NIAGARA FALLS – A former Lockport man with a long criminal history is facing new charges after federal marshals said they found him cooking up a batch of methamphetamine in a Falls Street apartment.

The apartment building was cordoned off by Niagara Falls police after the meth lab was found just after 3:30 p.m. Monday. State police and U.S. Drug Enforcement hazmat agents finished cleaning up the scene Tuesday morning.
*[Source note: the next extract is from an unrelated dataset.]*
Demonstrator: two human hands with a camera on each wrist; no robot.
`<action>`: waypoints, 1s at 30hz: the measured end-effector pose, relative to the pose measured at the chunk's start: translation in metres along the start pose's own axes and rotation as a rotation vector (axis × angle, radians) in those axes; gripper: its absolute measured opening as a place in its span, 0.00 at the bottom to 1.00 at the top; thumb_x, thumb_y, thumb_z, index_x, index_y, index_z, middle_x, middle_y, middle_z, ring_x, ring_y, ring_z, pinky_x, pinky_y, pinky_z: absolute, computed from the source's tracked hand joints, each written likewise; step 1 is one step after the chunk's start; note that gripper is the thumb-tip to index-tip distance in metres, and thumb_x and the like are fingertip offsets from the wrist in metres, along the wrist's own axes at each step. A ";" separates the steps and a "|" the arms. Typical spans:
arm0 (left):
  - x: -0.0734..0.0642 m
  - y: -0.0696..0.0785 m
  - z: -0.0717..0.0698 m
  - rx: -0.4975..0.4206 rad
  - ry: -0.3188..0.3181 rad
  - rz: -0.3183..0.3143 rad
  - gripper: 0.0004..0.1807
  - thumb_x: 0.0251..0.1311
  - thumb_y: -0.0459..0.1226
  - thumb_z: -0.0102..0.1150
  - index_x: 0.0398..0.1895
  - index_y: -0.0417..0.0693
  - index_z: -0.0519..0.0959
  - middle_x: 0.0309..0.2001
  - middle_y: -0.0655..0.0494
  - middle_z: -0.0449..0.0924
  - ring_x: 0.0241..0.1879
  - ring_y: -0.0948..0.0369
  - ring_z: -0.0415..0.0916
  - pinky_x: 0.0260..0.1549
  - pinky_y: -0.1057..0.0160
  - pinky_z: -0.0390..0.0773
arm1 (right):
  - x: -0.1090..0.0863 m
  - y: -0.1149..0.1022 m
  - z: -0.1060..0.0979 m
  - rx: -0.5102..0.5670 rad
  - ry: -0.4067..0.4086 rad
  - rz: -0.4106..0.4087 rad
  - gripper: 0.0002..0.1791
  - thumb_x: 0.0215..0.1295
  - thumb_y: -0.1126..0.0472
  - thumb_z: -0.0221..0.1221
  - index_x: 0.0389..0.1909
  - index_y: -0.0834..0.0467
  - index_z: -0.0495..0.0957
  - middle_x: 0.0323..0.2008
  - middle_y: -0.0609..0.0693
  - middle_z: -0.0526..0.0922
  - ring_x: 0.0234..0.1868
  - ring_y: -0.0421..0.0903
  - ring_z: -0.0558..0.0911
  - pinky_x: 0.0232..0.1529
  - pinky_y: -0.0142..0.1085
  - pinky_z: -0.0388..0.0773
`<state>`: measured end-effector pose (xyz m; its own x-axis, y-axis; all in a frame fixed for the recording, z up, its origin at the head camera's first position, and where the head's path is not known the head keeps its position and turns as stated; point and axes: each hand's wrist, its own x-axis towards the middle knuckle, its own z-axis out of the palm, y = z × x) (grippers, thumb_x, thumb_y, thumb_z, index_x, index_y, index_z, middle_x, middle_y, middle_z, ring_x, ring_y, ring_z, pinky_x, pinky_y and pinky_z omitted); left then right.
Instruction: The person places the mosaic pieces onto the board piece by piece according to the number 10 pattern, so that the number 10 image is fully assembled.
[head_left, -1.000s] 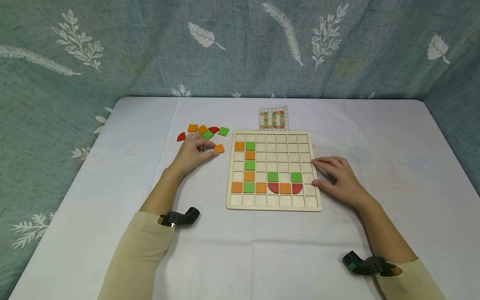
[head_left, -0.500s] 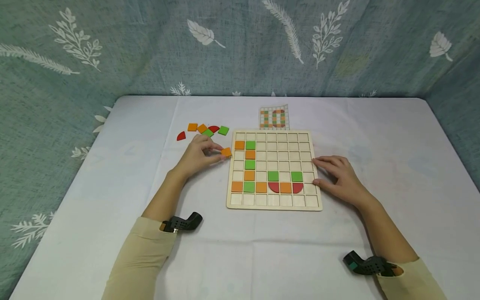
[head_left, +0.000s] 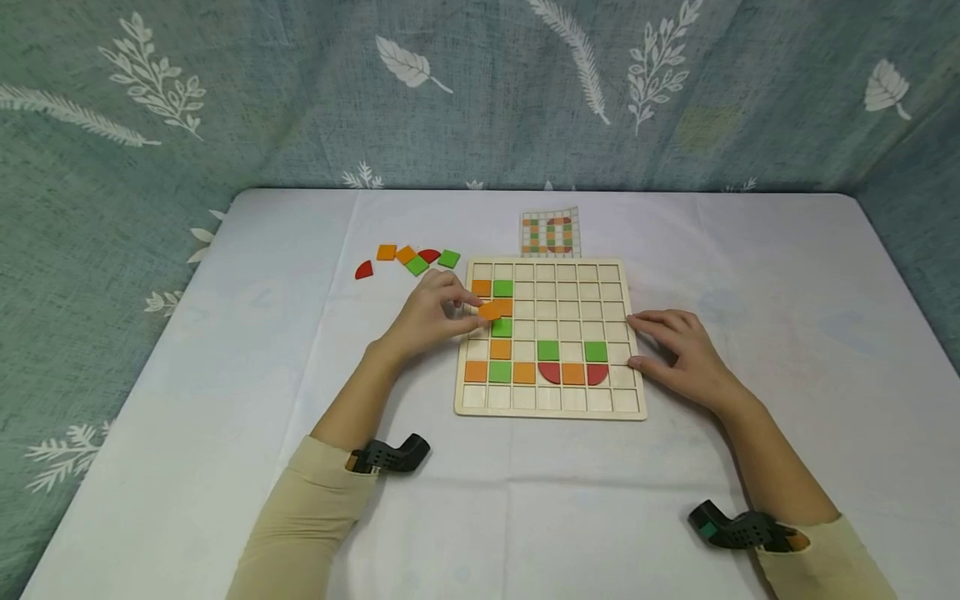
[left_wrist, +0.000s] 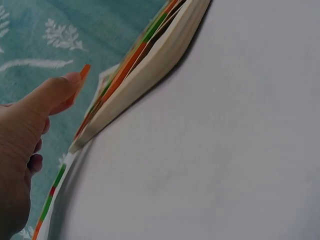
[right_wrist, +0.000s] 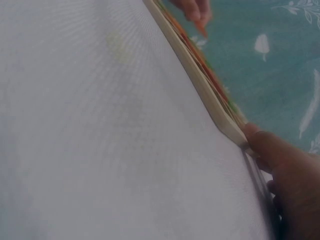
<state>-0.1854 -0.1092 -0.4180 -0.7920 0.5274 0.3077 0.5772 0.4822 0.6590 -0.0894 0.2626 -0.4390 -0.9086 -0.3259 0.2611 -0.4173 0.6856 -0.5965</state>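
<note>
Carried rightward by the left hand (head_left: 431, 315), one orange square tile (head_left: 489, 311) had moved from beside the loose pieces, past the wooden grid board's left edge, to above the left columns of the wooden grid board (head_left: 545, 292). Thumb and fingertip pinched the tile, which hung tilted and, from the head camera, partly overlapped an orange piece seated below. On the right hand (head_left: 678, 358), thumb and finger stood apart, their tips touching the board's right rim.

Seven cells by seven, the board bore thirteen seated pieces: six orange squares (head_left: 500, 349), five green squares (head_left: 547, 350) and two red quarter-circles (head_left: 550, 372). Just past its far edge lay one pattern card (head_left: 551, 232), whose coloured cells read as the figure 10; whether card and board touched could not be told.

Near the board's far left corner lay six loose pieces: two orange (head_left: 386, 252), two green (head_left: 449, 258), two red (head_left: 363, 269), the leftmost red one apart from the others. White tablecloth (head_left: 585, 483) spread broadly left, right and nearside of the board, leaving room for both arms. Two beige sleeves (head_left: 300, 517) and two black wrist cameras (head_left: 393, 456) showed; one leaf-printed curtain (head_left: 480, 100) hung behind.
</note>
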 end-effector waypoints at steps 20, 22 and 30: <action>0.020 0.033 0.038 0.153 -0.148 -0.004 0.15 0.50 0.49 0.69 0.36 0.50 0.86 0.31 0.59 0.71 0.36 0.60 0.62 0.38 0.62 0.64 | 0.001 0.002 0.000 -0.008 0.013 -0.010 0.31 0.51 0.60 0.69 0.58 0.62 0.74 0.55 0.59 0.73 0.59 0.59 0.63 0.56 0.57 0.57; 0.022 0.034 0.041 0.161 -0.159 -0.002 0.15 0.50 0.49 0.69 0.36 0.51 0.86 0.32 0.59 0.72 0.37 0.60 0.63 0.40 0.61 0.65 | 0.001 0.002 0.001 -0.006 0.013 -0.010 0.31 0.51 0.60 0.69 0.58 0.62 0.74 0.55 0.59 0.73 0.59 0.59 0.63 0.56 0.57 0.57; 0.025 0.039 0.048 0.161 -0.207 -0.017 0.14 0.52 0.49 0.67 0.38 0.52 0.86 0.33 0.60 0.74 0.38 0.60 0.65 0.41 0.62 0.66 | 0.001 0.001 0.000 -0.003 0.007 -0.002 0.31 0.53 0.58 0.68 0.59 0.61 0.74 0.56 0.58 0.73 0.59 0.58 0.63 0.55 0.56 0.57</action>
<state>-0.1732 -0.0437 -0.4172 -0.7535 0.6425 0.1394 0.6017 0.5886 0.5399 -0.0903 0.2626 -0.4396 -0.9079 -0.3225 0.2676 -0.4190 0.6870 -0.5937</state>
John F. Apolito Jr., 30, of Niagara Falls, was charged with violating federal supervision release on weapons- and drug-related charges, according to Daniel E. Larish, U.S. marshal supervisory deputy. He said that the suspected drug lab was turned over to the DEA and further charges are pending. Apolito is also a registered Level 2 sex offender, convicted last May of second-degree sexual abuse for abusing a 13-year-old child, said Larish.

A warrant was issued after Apolito tested positive for opiates and then fled supervision in Niagara Falls, Larish said. A search led to a third-floor apartment at 1936 Falls St. just after 3 p.m. Monday. Deputies broke down a locked bedroom door and had to subdue Apolito to arrest him, police said. Inside his apartment, they found suspected drug paraphernalia for making methamphetamine, including soda bottles and cold capsules.

“The guy was making meth. He was a cooker,” Larish said. “When we entered, I knew he had cooked that day. I could smell it. When the chemicals react they are harmful and caustic.”

The meth lab uncovered Monday is one of a string of meth labs found in the area, with more than a dozen uncovered in Western New York since early 2012, according to Niagara County Sheriff James Voutour. Four were found in Niagara Falls in the past four months, according to Niagara Falls Police Narcotics Lt. Theodore Weed.

“After years of holding it at bay, this seems to be coming into our area, and we are doing the best we can to combat it,” said Falls Police Superintendent Bryan L. DalPorto. “It’s cheap and easy. ... You can buy all the components legally, but [when they put it together] it is very dangerous and very hazardous.”